Financial Aid 101
It's graduation season at high schools and colleges across the country, and for many, that means student loans are on the brain. Most parents of students fall into one of two camps when it comes to loans—either you need them because your child just graduated high school and is looking toward college come fall or it's finally time to start paying them off now that your graduate has her college diploma in hand.

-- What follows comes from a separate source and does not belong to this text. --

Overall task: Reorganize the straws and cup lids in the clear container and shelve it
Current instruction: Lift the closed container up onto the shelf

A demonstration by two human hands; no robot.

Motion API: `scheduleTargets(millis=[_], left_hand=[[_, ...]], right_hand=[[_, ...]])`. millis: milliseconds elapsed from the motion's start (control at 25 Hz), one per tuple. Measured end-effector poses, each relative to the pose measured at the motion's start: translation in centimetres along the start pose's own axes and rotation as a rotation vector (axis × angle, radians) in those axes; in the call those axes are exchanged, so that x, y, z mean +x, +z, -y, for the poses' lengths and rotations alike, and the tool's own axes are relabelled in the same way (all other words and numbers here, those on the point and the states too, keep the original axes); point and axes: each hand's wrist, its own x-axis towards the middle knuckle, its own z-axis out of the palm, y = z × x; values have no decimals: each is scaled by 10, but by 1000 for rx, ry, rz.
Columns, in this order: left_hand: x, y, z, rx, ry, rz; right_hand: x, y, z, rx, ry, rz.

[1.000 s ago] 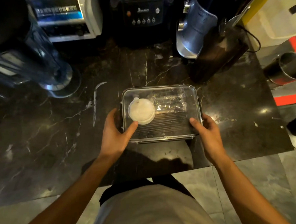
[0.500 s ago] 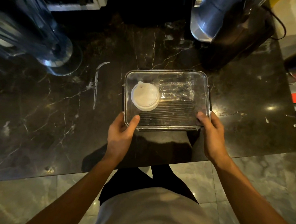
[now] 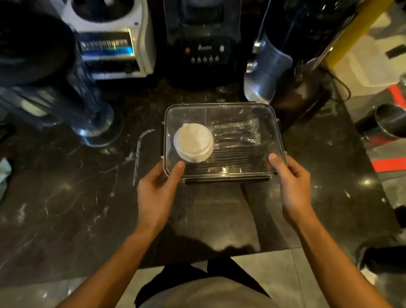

In either case, things can get a bit confusing. Here are my tips for finding the best loans and then setting a repayment strategy when the time comes:

Make sure you've exhausted other options.
You don't want to be taking out a loan if you can get the money you need through scholarships or grants for free. You may think you make too much money for your student to qualify for financial aid, but there's a good chance you're wrong, so it literally pays to fill out the Free Application for Student Aid (FAFSA) just in case. There's no harm in trying. If it turns out that your finances don't qualify for need-based aid, don't forget to check out money that's given based on merit, says Martha Holler, a spokeswoman at Sallie Mae. The fact is that merit-based aid is one of the fastest-growing components of financial aid, particularly at the state level, and in the last decade, the number or amount of state grants awarded based on merit has increased 250 percent. That means there's a good chance your child can score some free money if she had high grades in high school or participated in extracurricular activities.

Tap into the college.
If your child's already been accepted, maybe even assigned a room in the dorm, head to the school's financial aid office (and these days, that might mean simply logging on to the website) and check out their preferred lender list. This is a list of private lenders that the school recommends, meaning they've been vetted by the financial aid office, and in most cases, the school has also brokered some kind of arrangement so that there are advantages to choosing these companies. But that doesn't mean you're limited to this list, says's Mark Kantrowitz. It's a good starting point, but use your own judgment and don't rely on it entirely. If you don't like what you see, do a search online and see if you can come up with something better. Just be sure to read the fine print before signing on any dotted lines.
What should you look for in a private lender? All federal loans grant a six-month grace period after graduation before your student has to start paying the loan back, so try to find a private lender that gives some breathing room as well. This is important because you don't know how quickly your child will be able to find a job, and if she doesn't have the income to pay, you don't want her to default and put a black mark on her credit report. Another thing to look for is a company that doesn't charge a fee for prepaying if she does happen to have extra cash during that grace period (this is a great use for those graduation gifts!), you want to be able put it toward the loan without paying a penalty. Anything you can contribute early will lower your total cost of borrowing.

Don't overborrow.
Advice on how much is too much varies. Some people, like Mark, say you shouldn't take out more than your expected starting salary, but that can be hard to estimate, particularly because so many people change majors midway through college or take a job outside of the their field after graduation. At the very least, don't borrow more than the cost of tuition, and less is always better. Remember that this is money that is paid back, and if it's used for things like new shoes or a daily latte, your child is going to regret it later. Encourage your student to keep loans at a minimum and instead get a part-time job or see if she's eligible for work-study to pay for any extras.

Select a repayment schedule.
The standard repayment time on federal loans is 10 years, but there are a range of options available. If you select a longer time frame, payments will be less each month, but you'll be paying more money in the long run due to interest. For instance, if you switch from a 10-year to a 20-year repayment plan, your monthly bill will be cut by about a third, but you'll more than double the interest paid, Mark says. It's up to your student and her budget, so sit down and figure out the maximum amount you can afford each month. She can always increase it—or even decrease it, if need be—later.